__TASK DESCRIPTION__: Starting at the first line of the data, print every line up to and including the one with "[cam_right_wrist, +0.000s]", but no pictures.

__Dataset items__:

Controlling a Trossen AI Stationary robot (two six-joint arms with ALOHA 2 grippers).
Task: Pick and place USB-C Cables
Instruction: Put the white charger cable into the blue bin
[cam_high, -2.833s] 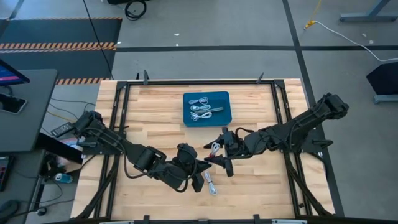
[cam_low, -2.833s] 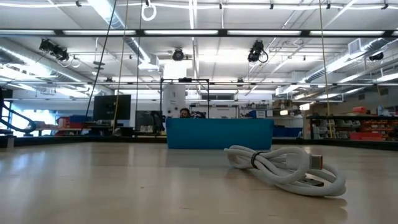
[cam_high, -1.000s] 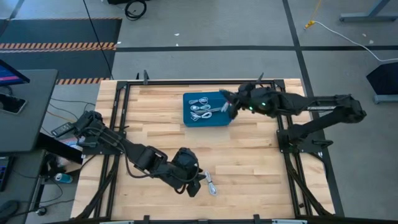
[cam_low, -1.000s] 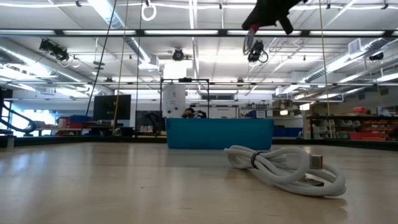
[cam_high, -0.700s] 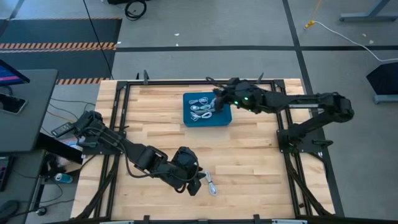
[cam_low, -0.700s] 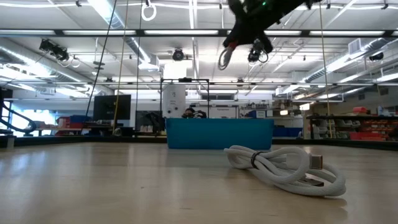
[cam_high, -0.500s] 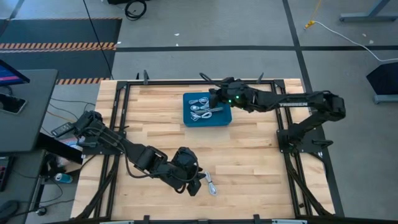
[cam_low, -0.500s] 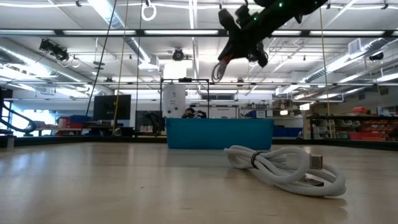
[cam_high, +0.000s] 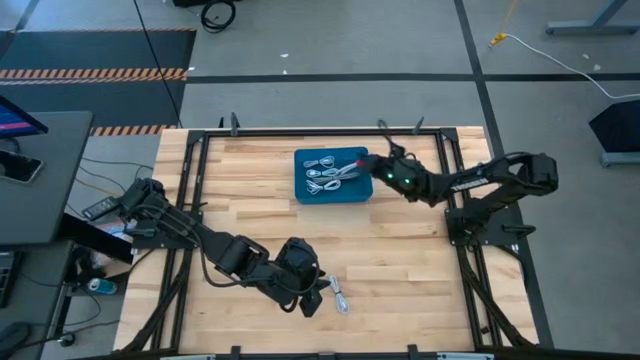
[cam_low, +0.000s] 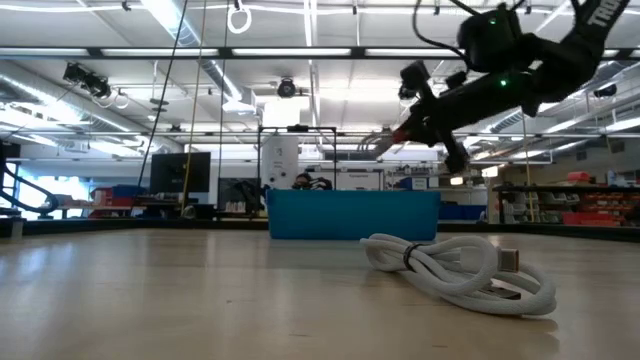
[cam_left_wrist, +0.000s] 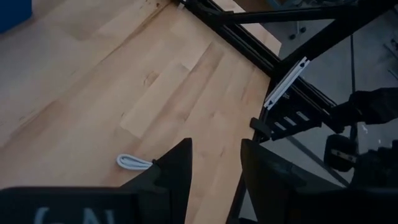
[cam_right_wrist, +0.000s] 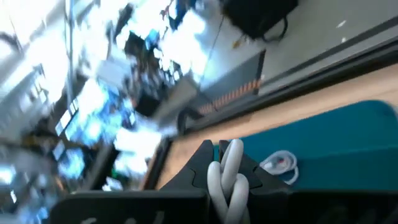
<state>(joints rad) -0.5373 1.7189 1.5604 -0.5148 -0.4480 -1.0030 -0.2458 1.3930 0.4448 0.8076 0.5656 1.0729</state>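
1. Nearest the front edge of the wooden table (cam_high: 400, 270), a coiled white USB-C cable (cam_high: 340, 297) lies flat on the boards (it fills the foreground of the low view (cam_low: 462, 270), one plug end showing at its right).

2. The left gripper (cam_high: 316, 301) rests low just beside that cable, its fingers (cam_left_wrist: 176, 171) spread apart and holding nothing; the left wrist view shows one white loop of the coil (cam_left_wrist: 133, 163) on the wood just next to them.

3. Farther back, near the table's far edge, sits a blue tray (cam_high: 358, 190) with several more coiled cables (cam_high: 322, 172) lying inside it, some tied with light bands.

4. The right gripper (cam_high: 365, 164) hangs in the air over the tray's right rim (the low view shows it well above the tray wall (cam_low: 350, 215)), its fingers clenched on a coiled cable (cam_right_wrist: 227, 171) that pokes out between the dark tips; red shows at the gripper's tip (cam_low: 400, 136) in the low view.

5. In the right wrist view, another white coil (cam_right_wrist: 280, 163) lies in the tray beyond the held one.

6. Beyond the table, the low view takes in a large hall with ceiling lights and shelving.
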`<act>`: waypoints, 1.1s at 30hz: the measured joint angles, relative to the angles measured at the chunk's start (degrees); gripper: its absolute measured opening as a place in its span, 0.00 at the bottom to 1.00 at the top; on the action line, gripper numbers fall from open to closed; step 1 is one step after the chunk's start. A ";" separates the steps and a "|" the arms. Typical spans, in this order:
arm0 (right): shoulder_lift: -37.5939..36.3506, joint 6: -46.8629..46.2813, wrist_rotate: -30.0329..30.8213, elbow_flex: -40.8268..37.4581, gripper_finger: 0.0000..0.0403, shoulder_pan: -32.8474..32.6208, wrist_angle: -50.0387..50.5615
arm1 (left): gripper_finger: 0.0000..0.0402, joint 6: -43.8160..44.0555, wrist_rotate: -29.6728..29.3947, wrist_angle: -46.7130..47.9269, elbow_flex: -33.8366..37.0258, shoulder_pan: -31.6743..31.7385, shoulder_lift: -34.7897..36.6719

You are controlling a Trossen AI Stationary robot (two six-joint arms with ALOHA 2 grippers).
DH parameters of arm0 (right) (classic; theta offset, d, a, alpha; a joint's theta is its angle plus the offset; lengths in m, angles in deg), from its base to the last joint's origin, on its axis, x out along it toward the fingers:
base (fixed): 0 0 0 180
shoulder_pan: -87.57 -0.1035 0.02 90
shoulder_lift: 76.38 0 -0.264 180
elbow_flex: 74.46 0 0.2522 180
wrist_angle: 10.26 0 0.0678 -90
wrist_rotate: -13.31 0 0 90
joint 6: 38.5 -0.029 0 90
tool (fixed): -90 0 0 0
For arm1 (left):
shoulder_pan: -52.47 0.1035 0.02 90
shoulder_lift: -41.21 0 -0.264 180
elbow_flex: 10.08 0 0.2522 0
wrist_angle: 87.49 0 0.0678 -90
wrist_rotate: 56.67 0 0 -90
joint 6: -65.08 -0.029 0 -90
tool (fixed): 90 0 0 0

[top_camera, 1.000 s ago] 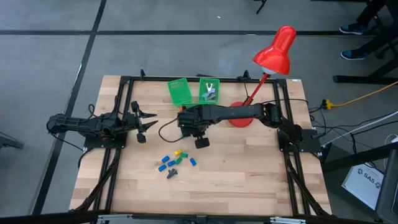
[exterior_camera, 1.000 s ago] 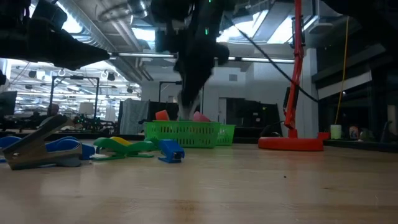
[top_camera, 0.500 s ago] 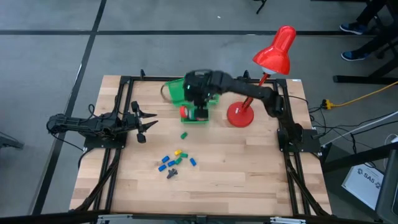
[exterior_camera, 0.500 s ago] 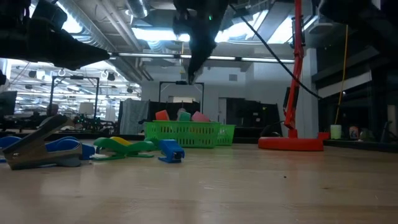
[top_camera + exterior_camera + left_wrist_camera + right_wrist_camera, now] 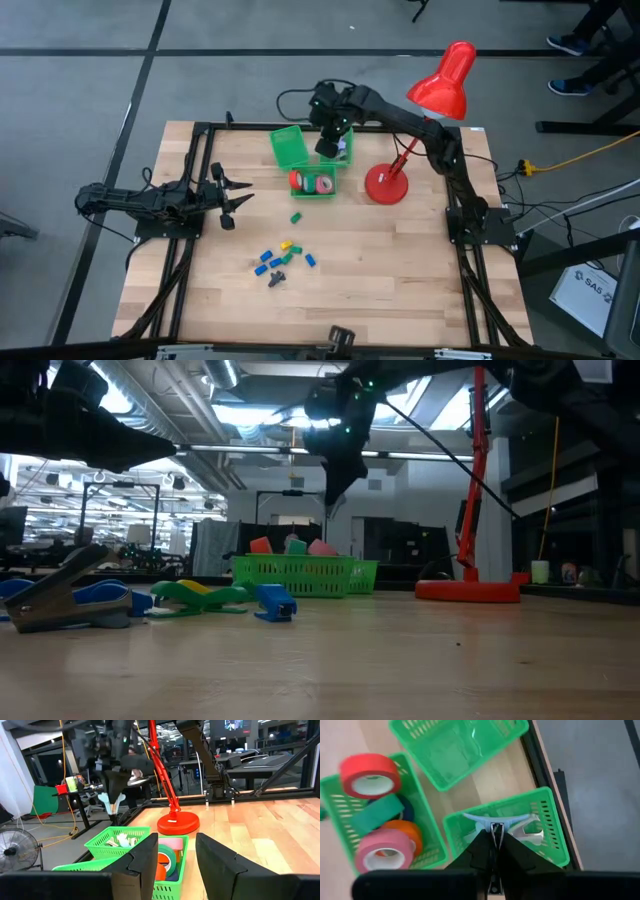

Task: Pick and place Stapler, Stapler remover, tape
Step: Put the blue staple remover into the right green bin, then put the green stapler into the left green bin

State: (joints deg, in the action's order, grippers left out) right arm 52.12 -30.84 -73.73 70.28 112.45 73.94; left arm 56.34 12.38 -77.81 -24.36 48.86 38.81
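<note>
Right gripper: the right gripper (image 5: pixel 493 836) is hanging above the far baskets, at about 12 o'clock from the table's centre, its fingers pressed onto a pale staple remover (image 5: pixel 495 823) and pinching it at its middle.
Target basket: the small green basket (image 5: pixel 547 812) directly under the claw is already holding other pale staple removers; it is sitting at the far table edge, just beside the tape basket.
Tape: the red roll (image 5: pixel 370 775), the orange roll (image 5: pixel 402 832) and the pink roll (image 5: pixel 382 855) are lying in the tape basket (image 5: pixel 337 827), at about 9 o'clock of the remover basket in the right wrist view.
Empty basket: a third green basket (image 5: pixel 455 747) is standing empty at about 11 o'clock of the held piece.
Staplers: the blue, green and yellow mini staplers (image 5: pixel 280 260) are waiting near the table's middle, at about 6 o'clock from the baskets, and one green piece (image 5: pixel 296 216) is lying alone just near the tape basket.
Left gripper: the left gripper (image 5: pixel 232 194) is resting at the table's 9 o'clock edge with fingers spread, holding nothing.
Doing it well: the claw seems to be already centred over the basket, so I judge that releasing from low inside the walls is keeping the light piece from bouncing out.
Risk: the red lamp (image 5: pixel 440 85) is standing close to the arm, so a straight vertical retreat is looking safest.
</note>
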 joint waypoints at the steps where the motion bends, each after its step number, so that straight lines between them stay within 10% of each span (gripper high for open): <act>1: -0.03 -0.02 0.01 -1.16 0.06 0.30 -0.70 | 0.32 0.00 0.00 0.00 -0.02 -0.02 0.00; 17: 0.01 -4.25 11.23 -22.67 0.15 1.21 -17.47 | 0.32 0.02 0.00 0.00 0.00 -0.02 0.00; 33: 0.04 -4.49 12.95 -13.28 0.15 -1.49 -12.05 | 0.32 0.01 0.00 0.00 0.00 -0.02 0.00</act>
State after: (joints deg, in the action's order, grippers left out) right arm 52.15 -35.32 -60.77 57.00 110.96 61.88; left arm 56.35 12.38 -77.81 -24.36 48.83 38.82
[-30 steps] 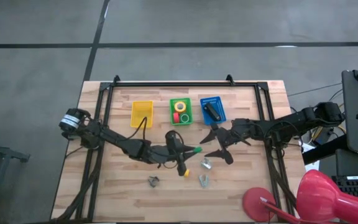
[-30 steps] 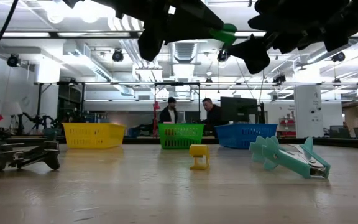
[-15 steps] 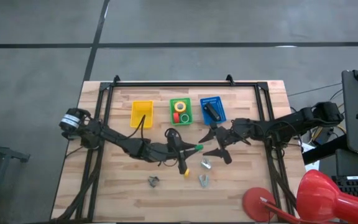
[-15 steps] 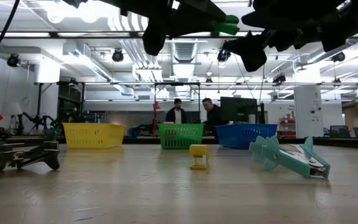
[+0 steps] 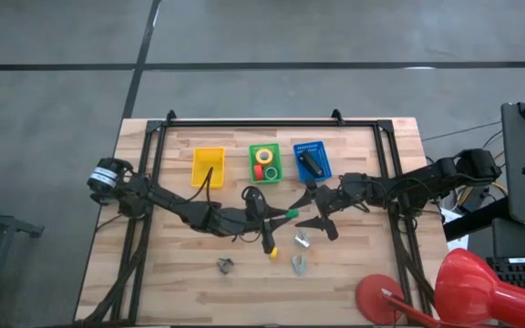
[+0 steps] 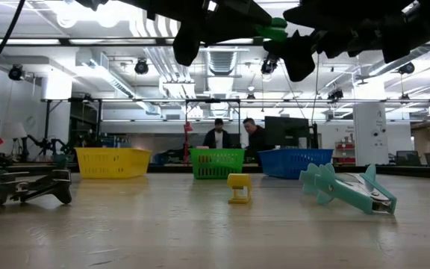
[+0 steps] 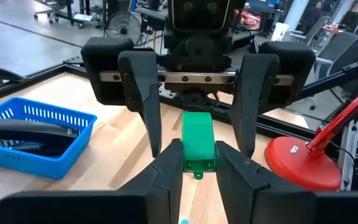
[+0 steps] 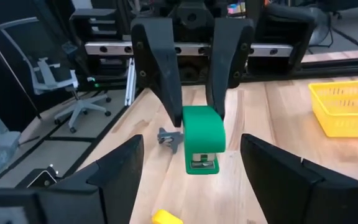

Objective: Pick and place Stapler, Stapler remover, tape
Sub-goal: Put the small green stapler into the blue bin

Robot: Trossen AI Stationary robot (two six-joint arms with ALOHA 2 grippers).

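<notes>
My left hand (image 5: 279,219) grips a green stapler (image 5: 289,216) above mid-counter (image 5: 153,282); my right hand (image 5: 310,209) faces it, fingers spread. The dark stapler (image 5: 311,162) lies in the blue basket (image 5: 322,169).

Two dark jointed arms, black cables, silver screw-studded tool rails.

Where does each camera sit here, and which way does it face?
High: overhead, straight down on wooden table; both arms show.
Low: table height, looking across; arms overhead.
Left wrist: faces right gripper; own jaws hold small green plastic stapler.
Right wrist: faces left gripper; own jaws open.
Both wrist views share that stapler.
</notes>
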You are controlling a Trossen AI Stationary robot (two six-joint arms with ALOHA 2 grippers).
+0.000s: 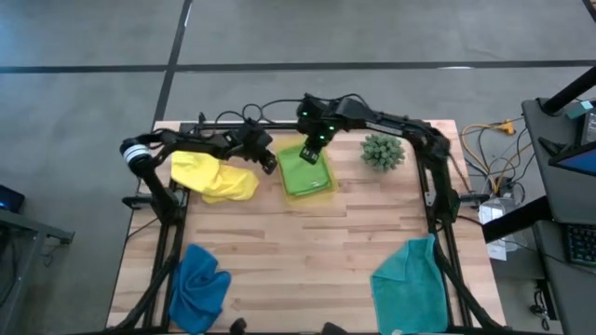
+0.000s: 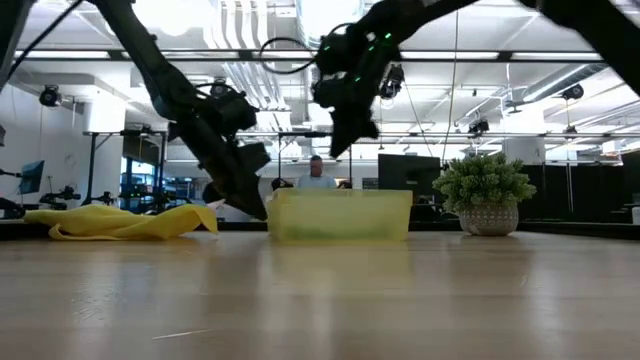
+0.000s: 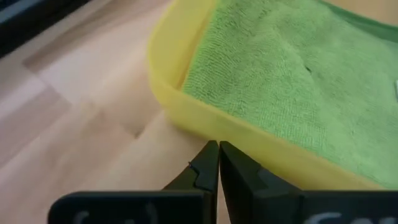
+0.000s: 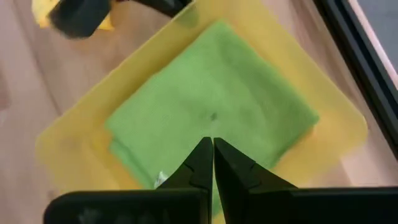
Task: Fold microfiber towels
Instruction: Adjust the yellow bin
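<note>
Pale wooden planks make up the tabletop (image 1: 307, 242), set on a grey concrete floor; level across it I see an open workshop with ceiling pipes, monitors and a person seated far behind the bin.

My left gripper (image 3: 218, 163) is pressed together and empty, its tips just outside the wall of the yellow-green bin (image 1: 319, 189), low near the wood. My right gripper (image 4: 212, 160) is also together and empty, hanging above the bin. Inside the bin lies the lime green towel (image 4: 211, 118), folded flat.

Beside my left arm the yellow towel (image 1: 212, 177) lies crumpled. Along the near edge, the blue towel (image 1: 199, 284) sits bunched at the left corner and the teal towel (image 1: 408, 279) at the right. A small plant (image 1: 383, 151) stands right of the bin.
</note>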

__RESPONSE BELOW__:
Controlling a Trossen AI Stationary robot (two six-joint arms with ALOHA 2 grippers).
Task: Pick and place USB-C Cables
Instruction: Put the white charger cable into the blue bin
[cam_high, -2.833s] 
[cam_low, -2.833s] 
[cam_high, -1.000s] 
[cam_low, -1.000s] 
[cam_high, -0.700s] 
[cam_low, -0.700s] 
[cam_high, -0.500s] 
[cam_low, -0.500s] 
[cam_high, +0.000s] 
[cam_low, +0.000s] 
[cam_left_wrist, +0.000s] 
[cam_right_wrist, +0.000s] 

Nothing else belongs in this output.